Er trug einen seiner geliebten schwarzen Rollkragenpullover und verfehlte nie das treffende Bonmot. Jedes seiner Worte saß an exakt der Stelle, wo es hingehörte, sodass sein Vortrag vor Kompetenz und Humor nur so strotzte.
»Der Initiator der Valdivia -Expedition, die übrigens die erste groß angelegte deutsche Erforschung der Tiefsee gewesen ist, war der Zoologe Carl Chun. Das Schiff gehörte früher zur Flotte der Hamburg-Amerikanischen Packetfahrt-Actien-Gesellschaft und wurde aufwendig umgerüstet. An Bord gingen Botaniker, Chemiker, Zoologen, Ozeanografen, Fotografen und wissenschaftliche Zeichner, insgesamt dreiundvierzig Männern. Die Ergebnisse dieser Reise wurden später in vierundzwanzig Bänden mit wissenschaftlichen Berichten niedergeschrieben. Zweiunddreißigtausend Seemeilen haben die alten Säcke an Bord der Valdivia zurückgelegt. Worüber die sich wohl abends beim Dinner unterhalten haben? Walfische? Vielleicht, aber nur über solche, die Reifröcke trugen.«
Paulsen war so in Fahrt, dass er das zarte Klopfen an der Tür nicht hörte, und erst als die Sekretärin heftiger gegen die Tür pochte, hielt er inne, hob verärgert den Kopf.
»Was ist denn?«
Die Frau öffnete die Tür zum Vorlesungssaal und streckte ängstlich den Kopf hinein.

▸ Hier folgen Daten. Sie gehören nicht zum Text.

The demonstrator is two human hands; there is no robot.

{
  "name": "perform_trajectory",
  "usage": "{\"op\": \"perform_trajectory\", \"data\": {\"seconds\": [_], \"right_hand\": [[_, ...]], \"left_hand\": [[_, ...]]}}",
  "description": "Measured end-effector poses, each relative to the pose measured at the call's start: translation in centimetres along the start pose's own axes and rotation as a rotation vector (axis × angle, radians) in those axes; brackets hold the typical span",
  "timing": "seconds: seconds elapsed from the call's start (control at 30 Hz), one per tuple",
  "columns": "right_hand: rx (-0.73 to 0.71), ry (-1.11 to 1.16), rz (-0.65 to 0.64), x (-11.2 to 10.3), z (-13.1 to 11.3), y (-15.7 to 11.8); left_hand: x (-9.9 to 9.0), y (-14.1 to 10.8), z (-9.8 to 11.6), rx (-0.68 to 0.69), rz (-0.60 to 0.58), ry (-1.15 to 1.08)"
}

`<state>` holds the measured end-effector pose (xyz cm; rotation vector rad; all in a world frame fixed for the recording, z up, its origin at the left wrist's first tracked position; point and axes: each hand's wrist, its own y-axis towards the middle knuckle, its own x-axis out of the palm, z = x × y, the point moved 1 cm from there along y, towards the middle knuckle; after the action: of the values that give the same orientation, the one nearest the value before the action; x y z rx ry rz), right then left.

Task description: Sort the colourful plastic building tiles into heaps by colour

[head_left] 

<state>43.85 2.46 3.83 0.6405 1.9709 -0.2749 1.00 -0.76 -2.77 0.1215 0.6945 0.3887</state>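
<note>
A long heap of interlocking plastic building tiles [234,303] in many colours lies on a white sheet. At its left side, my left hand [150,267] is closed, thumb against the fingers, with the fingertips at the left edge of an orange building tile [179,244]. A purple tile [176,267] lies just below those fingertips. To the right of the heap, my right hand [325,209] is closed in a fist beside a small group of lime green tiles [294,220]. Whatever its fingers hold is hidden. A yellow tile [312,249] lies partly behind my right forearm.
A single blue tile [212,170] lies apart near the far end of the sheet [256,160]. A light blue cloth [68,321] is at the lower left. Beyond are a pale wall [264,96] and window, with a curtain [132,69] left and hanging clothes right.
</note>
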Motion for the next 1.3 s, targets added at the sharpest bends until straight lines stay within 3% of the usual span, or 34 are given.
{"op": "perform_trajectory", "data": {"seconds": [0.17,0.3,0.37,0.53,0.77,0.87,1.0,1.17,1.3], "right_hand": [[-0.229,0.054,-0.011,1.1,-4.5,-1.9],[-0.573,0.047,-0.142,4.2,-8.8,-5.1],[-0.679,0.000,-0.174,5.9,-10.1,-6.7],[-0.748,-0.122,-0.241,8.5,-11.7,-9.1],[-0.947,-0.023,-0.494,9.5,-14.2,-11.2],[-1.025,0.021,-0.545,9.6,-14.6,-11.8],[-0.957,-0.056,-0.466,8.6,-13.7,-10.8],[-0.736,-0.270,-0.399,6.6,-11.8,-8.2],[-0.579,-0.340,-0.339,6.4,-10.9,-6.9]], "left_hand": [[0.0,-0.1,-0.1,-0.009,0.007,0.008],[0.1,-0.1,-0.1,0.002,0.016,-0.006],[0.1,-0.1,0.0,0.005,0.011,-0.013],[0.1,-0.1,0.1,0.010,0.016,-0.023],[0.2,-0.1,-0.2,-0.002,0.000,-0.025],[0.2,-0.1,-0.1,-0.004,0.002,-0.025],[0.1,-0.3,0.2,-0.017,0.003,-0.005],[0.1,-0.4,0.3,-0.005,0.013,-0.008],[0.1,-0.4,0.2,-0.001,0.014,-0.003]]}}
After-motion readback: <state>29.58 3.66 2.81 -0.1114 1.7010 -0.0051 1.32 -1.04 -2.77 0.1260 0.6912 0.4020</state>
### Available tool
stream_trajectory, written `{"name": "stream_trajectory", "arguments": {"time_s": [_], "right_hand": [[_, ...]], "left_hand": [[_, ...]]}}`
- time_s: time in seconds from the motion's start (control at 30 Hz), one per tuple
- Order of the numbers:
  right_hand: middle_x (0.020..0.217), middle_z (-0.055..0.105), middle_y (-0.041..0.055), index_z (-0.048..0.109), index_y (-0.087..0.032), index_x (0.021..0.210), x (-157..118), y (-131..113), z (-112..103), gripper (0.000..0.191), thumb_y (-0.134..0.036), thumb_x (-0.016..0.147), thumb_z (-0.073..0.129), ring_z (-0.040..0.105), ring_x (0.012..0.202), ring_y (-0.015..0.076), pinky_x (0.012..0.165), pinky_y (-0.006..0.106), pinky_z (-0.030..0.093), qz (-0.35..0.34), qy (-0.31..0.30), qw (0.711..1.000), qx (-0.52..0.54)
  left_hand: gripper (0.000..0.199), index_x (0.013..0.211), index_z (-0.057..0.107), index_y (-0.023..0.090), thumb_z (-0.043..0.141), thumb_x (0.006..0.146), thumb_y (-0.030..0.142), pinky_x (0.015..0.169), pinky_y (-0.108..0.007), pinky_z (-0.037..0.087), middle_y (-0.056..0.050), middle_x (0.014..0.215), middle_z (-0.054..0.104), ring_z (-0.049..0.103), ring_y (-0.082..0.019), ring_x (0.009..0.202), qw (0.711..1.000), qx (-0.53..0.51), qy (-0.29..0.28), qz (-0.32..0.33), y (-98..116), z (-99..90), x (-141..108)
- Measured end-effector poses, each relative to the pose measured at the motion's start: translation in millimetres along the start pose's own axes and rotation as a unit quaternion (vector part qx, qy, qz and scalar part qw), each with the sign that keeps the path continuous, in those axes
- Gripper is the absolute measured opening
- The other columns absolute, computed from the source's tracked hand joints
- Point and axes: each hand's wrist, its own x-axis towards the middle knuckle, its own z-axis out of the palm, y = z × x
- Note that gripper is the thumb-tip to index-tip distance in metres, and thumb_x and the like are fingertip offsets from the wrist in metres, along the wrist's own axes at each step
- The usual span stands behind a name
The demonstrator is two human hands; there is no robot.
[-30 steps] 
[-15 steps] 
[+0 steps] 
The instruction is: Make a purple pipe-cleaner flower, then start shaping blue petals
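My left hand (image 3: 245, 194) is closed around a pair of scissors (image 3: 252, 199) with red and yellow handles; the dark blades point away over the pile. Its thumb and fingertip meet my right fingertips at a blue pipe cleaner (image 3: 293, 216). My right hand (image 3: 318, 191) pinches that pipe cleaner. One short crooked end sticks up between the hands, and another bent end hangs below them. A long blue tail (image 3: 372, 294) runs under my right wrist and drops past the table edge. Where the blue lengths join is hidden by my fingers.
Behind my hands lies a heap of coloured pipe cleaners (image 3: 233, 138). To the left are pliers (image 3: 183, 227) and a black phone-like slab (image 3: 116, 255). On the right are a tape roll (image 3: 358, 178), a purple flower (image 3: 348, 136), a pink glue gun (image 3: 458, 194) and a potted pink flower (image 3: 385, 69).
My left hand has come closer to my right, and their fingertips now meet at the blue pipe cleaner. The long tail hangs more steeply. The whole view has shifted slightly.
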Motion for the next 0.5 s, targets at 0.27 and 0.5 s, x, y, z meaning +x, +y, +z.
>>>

»Morton, es tut mir leid, dich stören zu müssen«, sagte sie, »Ingrid möchte dich sprechen, jetzt gleich. Bei ihr ist ein Mann, der sich Phong Packer nennt.«
»Im Augenblick bin ich für niemanden zu sprechen, siehst du das nicht?«
Ingrid drängelte sich an der Sekretärin vorbei.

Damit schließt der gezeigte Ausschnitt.